Рифмованные строки срывались с моих уст, громовыми раскатами обрушиваясь на дно колодца, где им внимал тот, кто милосердно скрыл от меня свое обличье, тот, чей коварный ум чужд всему земному, Тот, Кто Пришел Извне и более двух веков голодным призраком бродил по тайным пещерам и подземным ходам этого острова… Может ли быть, чтобы мои слова сеяли ужас в его древней, непостижимой душе? Сеять ужас в душе титана, затаившегося прямо у тебя под ногами, – занятие само по себе устрашающее, доложу я, если, конечно, мне действительно удалось его напугать. Лихорадочная поспешность, с которой паук-людоед накинулся в последнее время на еду, свидетельствовала о том, что он доведен до крайности. И все же в следующем касании мысли титана мы уловили оттенок озорного лукавства.

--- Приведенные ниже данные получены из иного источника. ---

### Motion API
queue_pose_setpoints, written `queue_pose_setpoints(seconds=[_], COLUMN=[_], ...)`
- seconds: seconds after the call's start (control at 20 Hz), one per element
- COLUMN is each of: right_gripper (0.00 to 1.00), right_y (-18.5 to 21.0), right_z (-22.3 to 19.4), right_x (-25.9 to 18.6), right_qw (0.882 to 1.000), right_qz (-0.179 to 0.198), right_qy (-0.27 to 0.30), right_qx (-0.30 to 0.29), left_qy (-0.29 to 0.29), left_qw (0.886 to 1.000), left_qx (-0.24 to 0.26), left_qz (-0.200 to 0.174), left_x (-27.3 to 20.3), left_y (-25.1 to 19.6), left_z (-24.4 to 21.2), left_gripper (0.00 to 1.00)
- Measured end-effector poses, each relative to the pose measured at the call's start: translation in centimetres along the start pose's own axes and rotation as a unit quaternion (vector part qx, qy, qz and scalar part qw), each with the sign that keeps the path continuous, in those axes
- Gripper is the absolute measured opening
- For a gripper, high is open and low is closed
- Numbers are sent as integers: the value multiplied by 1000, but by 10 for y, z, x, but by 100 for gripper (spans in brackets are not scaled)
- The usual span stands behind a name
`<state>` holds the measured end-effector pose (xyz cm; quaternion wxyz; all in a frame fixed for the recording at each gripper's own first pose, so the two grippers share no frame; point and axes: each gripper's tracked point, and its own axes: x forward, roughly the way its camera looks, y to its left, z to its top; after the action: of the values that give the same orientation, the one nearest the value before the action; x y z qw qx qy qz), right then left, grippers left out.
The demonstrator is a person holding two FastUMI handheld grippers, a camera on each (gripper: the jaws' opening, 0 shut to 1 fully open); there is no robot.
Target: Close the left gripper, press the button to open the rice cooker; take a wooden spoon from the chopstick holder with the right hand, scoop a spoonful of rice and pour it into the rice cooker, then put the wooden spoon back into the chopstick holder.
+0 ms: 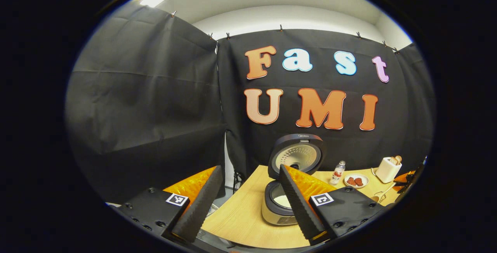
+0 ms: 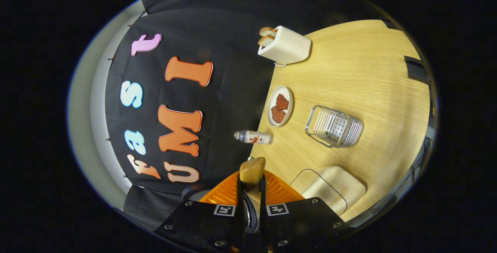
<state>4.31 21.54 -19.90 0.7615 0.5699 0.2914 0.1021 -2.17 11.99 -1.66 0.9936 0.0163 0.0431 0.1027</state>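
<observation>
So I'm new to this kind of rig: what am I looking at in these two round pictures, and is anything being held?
There is no robot arm. A person holds a two-finger gripper in each hand, and a fisheye camera rides on each.

The left gripper view looks along the open left gripper, which holds nothing. Behind it on the wooden table stands the rice cooker, lid up.

The right gripper view is rolled sideways. The right gripper is shut on the wooden spoon. Beyond lie a toaster with bread, a plate of reddish pieces, a bottle, the empty metal chopstick holder and a clear container of rice.
</observation>
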Motion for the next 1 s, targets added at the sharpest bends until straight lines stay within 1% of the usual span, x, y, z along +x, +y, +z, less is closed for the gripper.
queue_pose_setpoints(seconds=[0.2, 0.4, 0.55, 0.85, 1.0], right_gripper=[15, 15, 15, 15, 15], right_y=[21, 47, 68, 110, 128], right_z=[-4, -12, -23, -57, -79], right_x=[3, 9, 19, 44, 61], right_qw=[999, 999, 998, 996, 996], right_qz=[18, 32, 41, 57, 60], right_qy=[10, 21, 30, 54, 65], right_qx=[25, 32, 30, 32, 25], left_qy=[1, 1, 2, 6, 9], left_qw=[1000, 1000, 1000, 1000, 1000], left_qx=[2, -4, -8, -12, -6], left_qz=[3, -1, -2, -14, -17], left_x=[7, 14, 18, 22, 23], left_y=[4, 4, 6, 7, 9], left_z=[-3, -5, -7, -10, -12], left_gripper=[98, 100, 98, 99, 98])
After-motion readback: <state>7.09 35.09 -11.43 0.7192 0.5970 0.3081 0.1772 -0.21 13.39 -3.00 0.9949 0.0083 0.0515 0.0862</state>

– Именно так ее и зовут. Пам-Пель. До чего же все-таки забавно: ты повторяешь ужасное имя, даже не подозревая о том, что оно значит, ничего не зная о мире, который когда-то был моим. Искренне благодарен вам, жрец и разбойник, принесенное вами известие давно уже не новость для меня, но я спокоен и готов встретить грядущее. Тем не менее обещанное вознаграждение вы вскоре получите.
Но прежде… престранная фантазия посетила меня. Да, мои дорогие человечки, я положительно нахожусь во власти шутовской причуды: вам, жалким существам, чей век так недолог, хочу я поведать о своем прошлом, завещать некоторые воспоминания на тот случай, если мой конец и впрямь близок. Какая восхитительная, печальная бессмыслица! И уж простите, но я позволю себе отдаться капризу на свой лад, для чего мне нужна марионетка, – ты ведь не возражаешь, священник? Не тревожься! Ты снова станешь самим собой, как только мой рассказ подойдет к концу…
Пандагон сразу как-то съежился, его тело изогнулось, точно стиснутое невидимой рукой. Шея обмякла, голова запрокинулась, глаза закатились. Он не стоял, ибо ноги у него подгибались; кто-то незримый подвесил его над полом, как безглазую куклу.
Потом его губы задвигались, с них сорвался хриплый шепот – не голос самого священника, но пронзительное старческое дребезжание, от которого, да еще от этого лишенного всякого выражения лица у меня зашевелились волосы. Таким вот заемным голосом тысячелетнего горного тролля, глумливо упрятанным в человеческую оболочку, и поведал мне А-Рак о мире, где он был рожден, и его гибели.